Writing a fast nlp tokenizer in Julia

Hello everyone,

As a learning exercise, I’m interested in writing a byte-pair-encoding (BPE) tokenizer in Julia.
The meat of this tokenizer would be to find the most occuring pairs of tokens (initially these are just the individual characters) in a big text file and merge them into a single token.

I’ve looked at SentencePiece and I’d like the tokenizer to operate on raw text where the spaces are replaced by _ and treated as a regular character of the stream, like they do.
Now I’m wondering how I should represent tokens and how I would go about the merging operation.
I think I’ll definitely need a (sorted?) dictionary to keep memory of the (pairs of?) tokens and their number of occurences in the text.
then I see two naive ways of going about this:

  • store the text as one big string where tokens are delimited by a special character and find and replace the most frequent pairs using RegEx.
  • assign a number to each token and convert the text to an array of these numbers

I originally asked this question on Slack where Scott Paul Jones already replied that RegEx probably wasn’t a good idea from a performance perspective.
The other approach seems really inelegant to me and I also wouldn’t know how to performantly “merge” two array elements together.
On Slack, Jeffrey Sarnoff suggested the use of symbols instead of strings these apparently aren’t garbage-collected.

I’m also aware of BytePairEncoding.jl which essentially does what I want except that it doesn’t create tokens that cross word-barriers. And I think, there, tokens are represented as strings.

I’m sure there’s a lot of different ideas to tackle this problem so I’d love hear how I could do this efficiently.

Thanks in advance,
Jules

You could use codeunits to treat any string as a vector of Unicode codepoints, so you don’t have to replace anything. You could then fill an array of the same length like your codeunits vector with token “membership” information. This should be reasonably efficient and avoids repeatedly inserting and deleting stuff.

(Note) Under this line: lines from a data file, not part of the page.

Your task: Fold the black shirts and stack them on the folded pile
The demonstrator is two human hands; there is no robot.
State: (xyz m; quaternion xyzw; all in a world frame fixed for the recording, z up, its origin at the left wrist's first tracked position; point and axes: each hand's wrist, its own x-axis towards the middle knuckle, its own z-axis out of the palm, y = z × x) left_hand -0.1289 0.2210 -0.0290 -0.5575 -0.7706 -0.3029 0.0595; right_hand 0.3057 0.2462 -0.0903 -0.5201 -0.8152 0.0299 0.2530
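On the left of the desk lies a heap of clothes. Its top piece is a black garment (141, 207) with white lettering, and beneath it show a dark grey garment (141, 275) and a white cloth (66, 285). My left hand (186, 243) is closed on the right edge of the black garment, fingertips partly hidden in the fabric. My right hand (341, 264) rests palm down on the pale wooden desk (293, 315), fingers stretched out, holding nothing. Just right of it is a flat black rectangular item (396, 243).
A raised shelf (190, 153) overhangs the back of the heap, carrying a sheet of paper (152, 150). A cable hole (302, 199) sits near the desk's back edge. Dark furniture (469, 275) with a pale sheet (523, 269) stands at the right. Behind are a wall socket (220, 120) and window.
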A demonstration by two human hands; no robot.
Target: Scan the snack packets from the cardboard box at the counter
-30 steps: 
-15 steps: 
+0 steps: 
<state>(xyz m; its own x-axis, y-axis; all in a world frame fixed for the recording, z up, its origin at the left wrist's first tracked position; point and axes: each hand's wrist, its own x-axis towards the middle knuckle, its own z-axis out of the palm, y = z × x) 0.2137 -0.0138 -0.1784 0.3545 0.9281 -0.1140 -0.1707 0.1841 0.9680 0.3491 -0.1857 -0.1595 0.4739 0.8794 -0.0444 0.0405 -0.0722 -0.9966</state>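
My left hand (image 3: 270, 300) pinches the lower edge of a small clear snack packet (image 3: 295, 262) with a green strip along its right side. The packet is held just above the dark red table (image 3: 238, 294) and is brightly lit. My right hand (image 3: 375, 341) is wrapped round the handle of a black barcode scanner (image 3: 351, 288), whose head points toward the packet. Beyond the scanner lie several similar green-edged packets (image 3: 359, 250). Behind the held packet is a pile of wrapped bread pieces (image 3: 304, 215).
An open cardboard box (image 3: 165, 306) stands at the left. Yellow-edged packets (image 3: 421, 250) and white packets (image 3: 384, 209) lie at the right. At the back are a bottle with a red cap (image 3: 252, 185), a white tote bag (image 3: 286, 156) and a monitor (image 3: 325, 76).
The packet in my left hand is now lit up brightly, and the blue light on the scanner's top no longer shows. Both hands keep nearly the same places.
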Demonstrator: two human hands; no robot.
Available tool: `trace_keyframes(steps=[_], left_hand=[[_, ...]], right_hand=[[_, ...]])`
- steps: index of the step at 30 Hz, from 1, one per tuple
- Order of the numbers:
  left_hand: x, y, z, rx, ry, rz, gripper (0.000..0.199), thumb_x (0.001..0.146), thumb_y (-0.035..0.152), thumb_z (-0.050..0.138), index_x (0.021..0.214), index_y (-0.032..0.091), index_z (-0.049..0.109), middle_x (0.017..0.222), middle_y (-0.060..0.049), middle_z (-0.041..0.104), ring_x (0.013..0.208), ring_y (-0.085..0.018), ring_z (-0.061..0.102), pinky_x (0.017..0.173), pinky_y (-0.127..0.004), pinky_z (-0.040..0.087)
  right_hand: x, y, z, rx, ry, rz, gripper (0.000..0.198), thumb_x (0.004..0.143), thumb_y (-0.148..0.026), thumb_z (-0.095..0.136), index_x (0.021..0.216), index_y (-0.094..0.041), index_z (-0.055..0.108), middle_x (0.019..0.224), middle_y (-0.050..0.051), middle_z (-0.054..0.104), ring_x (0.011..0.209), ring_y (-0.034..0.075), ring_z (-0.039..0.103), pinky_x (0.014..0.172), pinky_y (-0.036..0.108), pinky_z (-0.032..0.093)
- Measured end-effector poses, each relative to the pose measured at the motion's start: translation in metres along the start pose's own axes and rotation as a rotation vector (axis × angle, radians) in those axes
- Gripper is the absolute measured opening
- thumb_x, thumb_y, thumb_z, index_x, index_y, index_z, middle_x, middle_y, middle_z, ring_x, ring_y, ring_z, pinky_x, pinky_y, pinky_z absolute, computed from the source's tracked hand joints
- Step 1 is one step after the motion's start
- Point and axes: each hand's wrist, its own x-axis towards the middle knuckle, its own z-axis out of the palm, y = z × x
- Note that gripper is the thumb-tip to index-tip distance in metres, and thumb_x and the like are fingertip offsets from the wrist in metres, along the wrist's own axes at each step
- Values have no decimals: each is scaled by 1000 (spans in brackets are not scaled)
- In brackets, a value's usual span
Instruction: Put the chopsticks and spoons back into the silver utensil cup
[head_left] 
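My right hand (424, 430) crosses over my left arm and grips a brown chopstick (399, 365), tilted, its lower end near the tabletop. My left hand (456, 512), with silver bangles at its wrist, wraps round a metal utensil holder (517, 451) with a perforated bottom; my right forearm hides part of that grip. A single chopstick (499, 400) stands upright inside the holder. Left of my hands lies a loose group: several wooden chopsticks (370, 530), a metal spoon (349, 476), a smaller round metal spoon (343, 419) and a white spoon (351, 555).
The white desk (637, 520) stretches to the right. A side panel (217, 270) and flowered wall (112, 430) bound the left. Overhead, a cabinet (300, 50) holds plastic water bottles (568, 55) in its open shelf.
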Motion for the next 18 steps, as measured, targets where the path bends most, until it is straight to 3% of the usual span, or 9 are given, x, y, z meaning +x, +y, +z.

Now I don’t know about BPE, does it allow for more than 2 adjacent characters to become a token or is it only searching for pairs?
In the latter case, iterating over all codeunits once should give allow you to create a co-occurence matrix pretty efficiently from which you should be able to compute the best pairs that you want to join to a common token

Thanks for the response.
Codeunits do indeed look promising, didn’t know about those! Although I’m not quite sure what you mean by the membership information?
As for the bpe algorithm, there seems to be a lot of variants but as I see it every step in the algorithm merges exactly one pair of tokens together.
Thanks again!

That was badly worded, sorry. I meant a vector indicating how long a token starting at this position is. It’s easy to manipulate and can be used to gather the resulting tokenized string pretty efficiently.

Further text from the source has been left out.